QUEM É VOCÊ?
Vitor de Athayde Couto
Na juventude amaram-se intensamente. Anos depois, separados pelo desamor, prosseguem suas vidas contraditórias de sentido.
Cabelos brancos, manchas na pele já enrugada e dor nas juntas são tratados com inovações dispendiosas. De um leve martelinho nos joelhos, a ciência evolui para radiações, tomografias e ultrassons.

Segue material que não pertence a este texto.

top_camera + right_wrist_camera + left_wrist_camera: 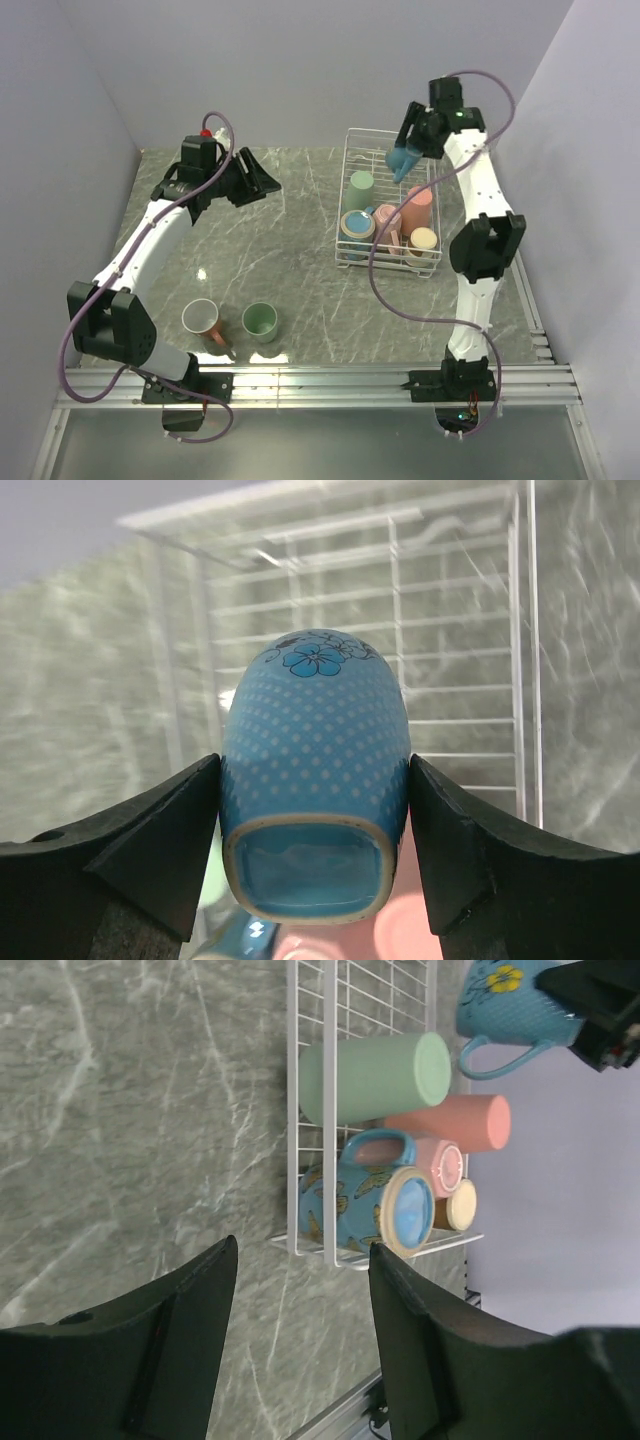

Os dois ex-amantes sobrevivem ao tempo. Com o que ainda lhes resta de memória, continuam comunicando-se, porém não mais intensamente. Do bitnet na tela verde, evoluem para e-mails pontogovs; depois, pontocoms, até o pontofinal, no whatsapp, onde ainda paira alguma lembrança que os faz trocar repetidas mensagens nas datas comemorativas de ano novo, casamento, páscoa, Natal e, principalmente, dos respectivos aniversários.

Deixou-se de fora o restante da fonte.